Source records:
++++

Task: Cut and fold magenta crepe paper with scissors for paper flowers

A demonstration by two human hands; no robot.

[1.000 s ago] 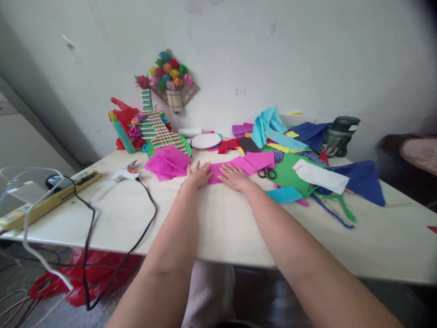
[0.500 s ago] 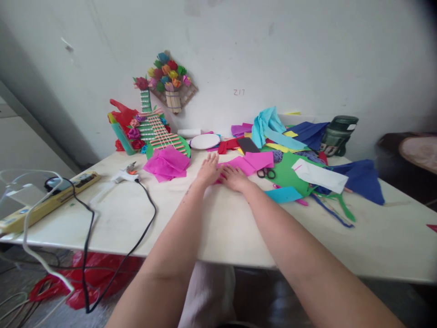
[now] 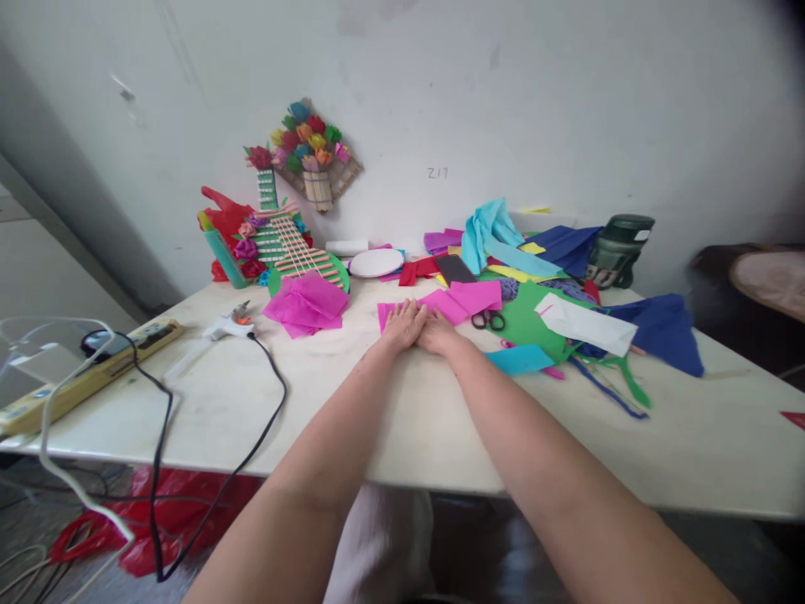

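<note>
A strip of pink crepe paper (image 3: pixel 453 304) lies across the middle of the table, its left end under my hands. My left hand (image 3: pixel 404 324) rests flat on it with the fingers stretched out, overlapping the fingers of the other hand. Palm down, my right hand (image 3: pixel 436 330) presses on the same paper; its fingertips are partly hidden behind the left hand. Black-handled scissors (image 3: pixel 489 320) lie just right of the hands. A crumpled pink paper piece (image 3: pixel 306 305) sits to the left, in front of a guitar-shaped craft (image 3: pixel 290 239).
A white glue gun (image 3: pixel 230 325) and a yellow power strip (image 3: pixel 94 373) with cables occupy the left side. Coloured papers, a green sheet (image 3: pixel 534 323), a phone (image 3: pixel 456 268) and a dark green bottle (image 3: pixel 620 250) stand or lie to the right. A white round plate (image 3: pixel 376 263) is behind.
My left hand has moved right and down onto the paper, against my right hand. The left end of the pink strip now shows beside it. My right hand has barely moved.
</note>
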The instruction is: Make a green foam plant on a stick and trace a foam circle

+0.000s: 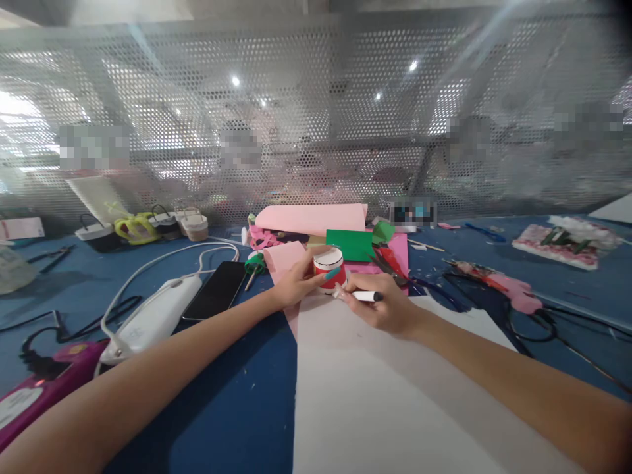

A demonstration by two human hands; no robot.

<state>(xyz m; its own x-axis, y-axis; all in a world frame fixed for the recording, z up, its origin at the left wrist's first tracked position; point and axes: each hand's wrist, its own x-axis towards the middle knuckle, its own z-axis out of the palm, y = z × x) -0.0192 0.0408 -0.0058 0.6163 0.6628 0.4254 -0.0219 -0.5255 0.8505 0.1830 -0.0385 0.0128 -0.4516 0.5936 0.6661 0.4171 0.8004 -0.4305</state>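
Note:
My left hand (297, 281) is closed round the left side of a small red and white cup (328, 262) with dark lines near its rim and base. Its thumb, with a teal nail, lies across the front. In my right hand (382, 306) is a white marker with a black end (366, 296), pinched between the fingers. The writing end is hidden at the fingertips, close to the cup's lower edge. Beneath both hands spreads a large white paper sheet (355, 395). Behind the cup lie green paper (349, 245) and pink paper (311, 217).
On the left are a black phone (217, 289), a white power strip (153, 316) with cables and a magenta device (49, 382). To the right lie scissors (429, 289) and a pink glue gun (518, 289). Small baskets (195, 225) stand before a perforated metal screen (316, 118).

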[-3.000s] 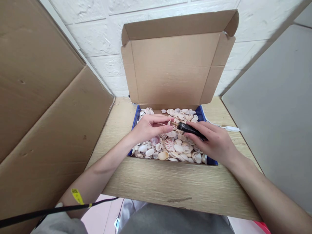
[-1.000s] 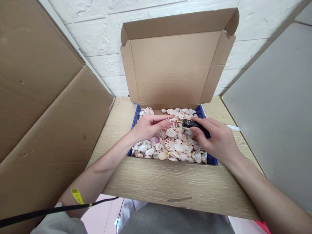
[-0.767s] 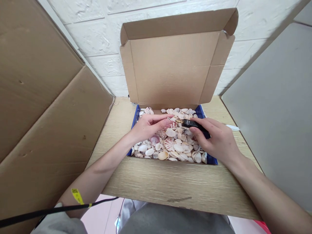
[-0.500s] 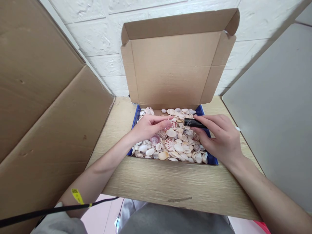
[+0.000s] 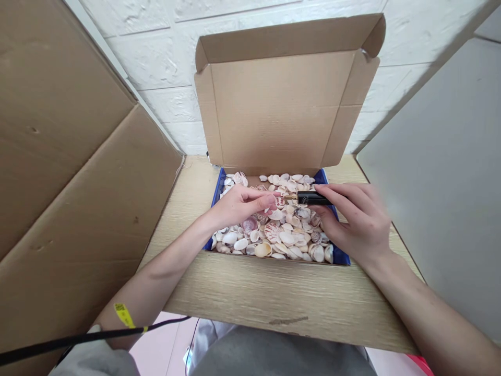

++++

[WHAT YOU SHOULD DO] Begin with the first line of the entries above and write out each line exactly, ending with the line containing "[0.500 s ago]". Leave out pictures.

[ANSWER SPACE]
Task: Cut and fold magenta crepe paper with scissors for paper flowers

A demonstration by two human hands; no robot.

[1.000 s ago] 
[0.500 s ago] 

This finishes the answer to the exercise.